Застываем в крепких объятиях, от которых лично у меня всегда рёбра трещат. В трёх метрах вижу панорамно подзависшего Ромку, протягиваю ему пакет. Подходит, берёт, пытливо осматривая мою персону.
— Мне, что, отойти и отлить спокойно нельзя? Чего случилось опять?
— Ничего. — жму руку Перешоге. — Влад, не теряйся — звони. Первое января у меня.
Потом, обнимая Ромку за плечи, почти насильно волоку его собирать вещи. Упирается, как стадо ослов, упрямо вывёртывается из-под руки, тихо матерится. Пока не вжимаю его в дерево в более-менее безлюдном месте. Он роняет пакет, чтобы клещом в меня вцепиться, а я целую эту заразу взасос, вбиваясь коленом между ног и сжимая в кулак волосы на затылке. Наконец, он отбился, запарившись меня пинать и покрываться красными пятнами от злости.

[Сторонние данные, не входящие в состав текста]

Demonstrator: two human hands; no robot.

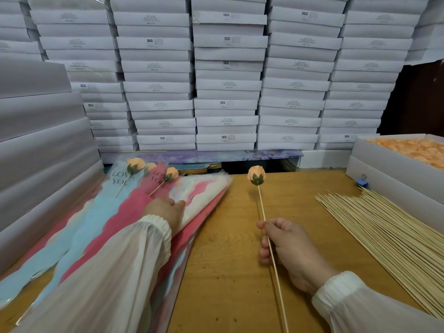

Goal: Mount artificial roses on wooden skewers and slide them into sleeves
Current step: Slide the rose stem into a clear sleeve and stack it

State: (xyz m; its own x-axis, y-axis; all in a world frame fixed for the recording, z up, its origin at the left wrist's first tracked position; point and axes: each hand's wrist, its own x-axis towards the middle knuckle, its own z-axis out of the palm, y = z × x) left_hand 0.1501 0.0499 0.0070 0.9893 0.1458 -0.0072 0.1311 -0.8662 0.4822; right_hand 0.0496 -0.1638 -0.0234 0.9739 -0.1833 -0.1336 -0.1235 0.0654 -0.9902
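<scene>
My right hand [286,246] pinches a wooden skewer [262,207] between thumb and fingers. A peach rose [256,175] with a green base sits on the skewer's upper tip, held upright over the wooden table [228,260]. My left hand [165,211] rests on a stack of pink, blue and white sleeves [201,188] at the left, its fingertips touching the top sleeve. Beyond that hand, three sleeved roses [135,165] on skewers lie in "LOVE YOU" sleeves.
A fan of loose skewers [384,231] lies on the table at the right. Behind it an open white box [374,150] holds several peach rose heads [413,150]. A blue binder clip [360,181] sits by the box. Stacked white boxes [225,87] wall the back and left.
</scene>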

— Что за игры в загадки и скелеты в шкафу? Пиво, рыба, обнимашки! Загадочный за Егерь впереди?! Ладно хоть не позади…
— Скоро узнаешь. — усмехаюсь и опять тяну к себе. — Там банька в лесу. Я тебя попарю… А Егерь, он и в Африке егерь, следит за порядком, чтобы браконьеры не борзели.
— Хули браконьеры, когда ты борзеешь? Так и будешь меня возить по местам былой славы?

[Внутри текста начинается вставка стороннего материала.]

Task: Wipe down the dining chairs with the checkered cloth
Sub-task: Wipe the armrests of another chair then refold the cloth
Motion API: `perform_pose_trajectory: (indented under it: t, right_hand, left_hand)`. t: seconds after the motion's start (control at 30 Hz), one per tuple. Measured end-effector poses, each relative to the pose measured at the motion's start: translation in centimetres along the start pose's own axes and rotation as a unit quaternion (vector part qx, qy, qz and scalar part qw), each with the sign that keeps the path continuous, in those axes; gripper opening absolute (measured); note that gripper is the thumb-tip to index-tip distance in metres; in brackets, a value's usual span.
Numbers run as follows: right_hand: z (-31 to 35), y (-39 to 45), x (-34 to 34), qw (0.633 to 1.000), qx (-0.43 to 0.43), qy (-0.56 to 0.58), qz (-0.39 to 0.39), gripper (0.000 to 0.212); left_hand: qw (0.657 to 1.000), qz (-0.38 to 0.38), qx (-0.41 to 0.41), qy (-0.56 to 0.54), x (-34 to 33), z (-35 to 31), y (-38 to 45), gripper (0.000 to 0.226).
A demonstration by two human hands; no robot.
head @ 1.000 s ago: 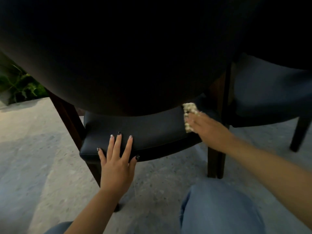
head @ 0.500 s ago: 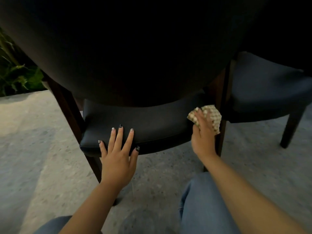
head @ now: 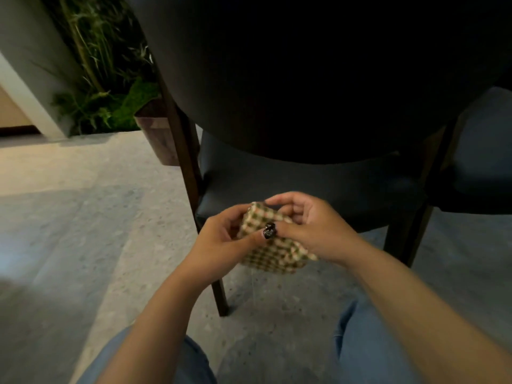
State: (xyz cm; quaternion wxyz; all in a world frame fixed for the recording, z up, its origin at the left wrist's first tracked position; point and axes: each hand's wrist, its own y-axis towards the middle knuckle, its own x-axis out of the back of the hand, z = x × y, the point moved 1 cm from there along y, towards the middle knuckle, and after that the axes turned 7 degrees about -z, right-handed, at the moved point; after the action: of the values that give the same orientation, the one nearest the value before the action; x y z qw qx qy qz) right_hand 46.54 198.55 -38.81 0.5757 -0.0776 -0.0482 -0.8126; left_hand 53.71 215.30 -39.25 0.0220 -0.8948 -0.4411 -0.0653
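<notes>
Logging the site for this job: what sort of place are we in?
Probably a restaurant or cafe dining area: matching dark upholstered chairs with wooden legs, a speckled terrazzo-like stone floor, and a decorative green bamboo planting.

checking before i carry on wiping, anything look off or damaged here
Nothing stands out. Both hands, left and right, hold the cloth in front of the chair seat.

Checkered cloth between both hands
</notes>
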Motion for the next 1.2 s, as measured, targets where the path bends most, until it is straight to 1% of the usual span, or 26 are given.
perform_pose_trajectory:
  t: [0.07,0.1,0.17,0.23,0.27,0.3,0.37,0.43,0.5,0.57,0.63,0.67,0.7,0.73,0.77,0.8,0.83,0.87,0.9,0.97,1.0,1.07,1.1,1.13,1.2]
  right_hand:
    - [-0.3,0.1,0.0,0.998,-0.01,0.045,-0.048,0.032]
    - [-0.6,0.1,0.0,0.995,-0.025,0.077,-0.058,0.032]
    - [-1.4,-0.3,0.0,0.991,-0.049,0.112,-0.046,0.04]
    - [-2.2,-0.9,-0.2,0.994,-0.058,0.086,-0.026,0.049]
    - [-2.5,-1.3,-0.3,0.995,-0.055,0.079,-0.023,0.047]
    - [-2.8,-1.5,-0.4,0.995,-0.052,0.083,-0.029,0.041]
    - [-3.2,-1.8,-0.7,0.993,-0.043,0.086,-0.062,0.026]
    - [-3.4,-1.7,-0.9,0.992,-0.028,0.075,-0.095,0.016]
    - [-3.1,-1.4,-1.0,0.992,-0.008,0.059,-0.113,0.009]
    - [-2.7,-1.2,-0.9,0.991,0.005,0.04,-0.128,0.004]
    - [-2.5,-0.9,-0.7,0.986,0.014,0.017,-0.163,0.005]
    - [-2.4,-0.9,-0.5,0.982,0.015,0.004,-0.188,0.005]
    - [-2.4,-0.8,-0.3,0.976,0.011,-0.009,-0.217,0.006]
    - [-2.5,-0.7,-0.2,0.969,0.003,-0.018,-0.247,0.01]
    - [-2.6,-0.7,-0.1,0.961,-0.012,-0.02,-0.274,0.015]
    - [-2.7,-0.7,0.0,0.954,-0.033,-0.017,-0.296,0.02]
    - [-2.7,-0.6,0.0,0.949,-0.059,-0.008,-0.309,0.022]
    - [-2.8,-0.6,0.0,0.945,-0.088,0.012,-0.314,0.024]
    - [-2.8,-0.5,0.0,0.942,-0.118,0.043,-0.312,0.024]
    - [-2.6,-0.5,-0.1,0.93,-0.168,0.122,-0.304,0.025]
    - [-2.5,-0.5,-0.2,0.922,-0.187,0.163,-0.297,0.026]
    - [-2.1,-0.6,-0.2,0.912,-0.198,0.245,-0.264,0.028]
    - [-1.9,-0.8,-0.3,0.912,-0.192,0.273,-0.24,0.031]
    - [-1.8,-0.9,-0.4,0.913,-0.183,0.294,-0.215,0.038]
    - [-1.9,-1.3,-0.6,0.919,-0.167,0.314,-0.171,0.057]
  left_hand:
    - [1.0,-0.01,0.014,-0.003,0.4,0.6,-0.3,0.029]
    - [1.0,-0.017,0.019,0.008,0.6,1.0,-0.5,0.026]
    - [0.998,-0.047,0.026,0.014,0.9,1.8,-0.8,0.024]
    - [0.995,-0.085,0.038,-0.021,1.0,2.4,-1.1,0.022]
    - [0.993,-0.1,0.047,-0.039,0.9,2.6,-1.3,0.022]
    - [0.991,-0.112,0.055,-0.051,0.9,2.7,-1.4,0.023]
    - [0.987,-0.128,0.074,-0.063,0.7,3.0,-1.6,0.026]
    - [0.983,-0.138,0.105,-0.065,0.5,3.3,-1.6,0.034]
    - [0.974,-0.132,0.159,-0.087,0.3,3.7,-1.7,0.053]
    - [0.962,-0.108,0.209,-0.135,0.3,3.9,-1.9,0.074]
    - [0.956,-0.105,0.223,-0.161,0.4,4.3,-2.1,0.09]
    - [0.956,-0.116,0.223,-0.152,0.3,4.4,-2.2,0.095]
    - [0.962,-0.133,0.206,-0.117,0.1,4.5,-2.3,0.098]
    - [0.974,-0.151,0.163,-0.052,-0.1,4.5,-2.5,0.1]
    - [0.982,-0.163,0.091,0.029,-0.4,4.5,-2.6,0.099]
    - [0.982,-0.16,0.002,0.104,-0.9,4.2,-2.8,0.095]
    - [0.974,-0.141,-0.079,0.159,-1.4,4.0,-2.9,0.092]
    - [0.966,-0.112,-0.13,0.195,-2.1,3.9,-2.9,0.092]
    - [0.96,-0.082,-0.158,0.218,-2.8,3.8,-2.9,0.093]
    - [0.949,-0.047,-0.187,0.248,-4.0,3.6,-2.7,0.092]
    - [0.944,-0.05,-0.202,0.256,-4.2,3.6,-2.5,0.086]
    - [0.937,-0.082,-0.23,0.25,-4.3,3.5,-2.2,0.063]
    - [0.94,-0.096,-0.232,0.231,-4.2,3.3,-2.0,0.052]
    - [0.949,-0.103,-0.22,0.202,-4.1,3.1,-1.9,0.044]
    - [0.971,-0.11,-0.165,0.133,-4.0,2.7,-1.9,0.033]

— И? Что-то не устраивает? Скучно? — пытливо смотрю в голубые глаза с расширенными зрачками. — Остались сутки до конечного пункта. И ещё… вспомни кто я… вспомни… кто ты. Вспомни, как нас штырит друг от друга. Нет? К чему всё усложнять? — разворачиваюсь и иду вперёд, немного злясь. По шелесту шагов за спиной понимаю — пацан следует за мной. Нет, ну никто и не мечтал о большой и чистой любви, но меня словно начали ограничивать. Хочу его. Сильно. Часто. В многочисленных позах. Но… мне казалось, что контролирую ситуацию, понимаю: чего оба хотим. Сейчас же просто в ахуе! Если это не ревность, то я — не Леший. И кстати, я не хочу, чтобы он сейчас психанул и рванул от меня прочь. Круто разворачиваюсь: меня жёстко имеют взглядом.
— Ром, я ж не сволочь конченная, чтобы замутить с тобой, и при этом продолжать ходить налево, хотя я тебе… подписку о невыезде не давал.
— Ну-ну. — он сплёвывает в сторону. — А ничё так покусались, а? А то так ванильно было, что тошнить начало.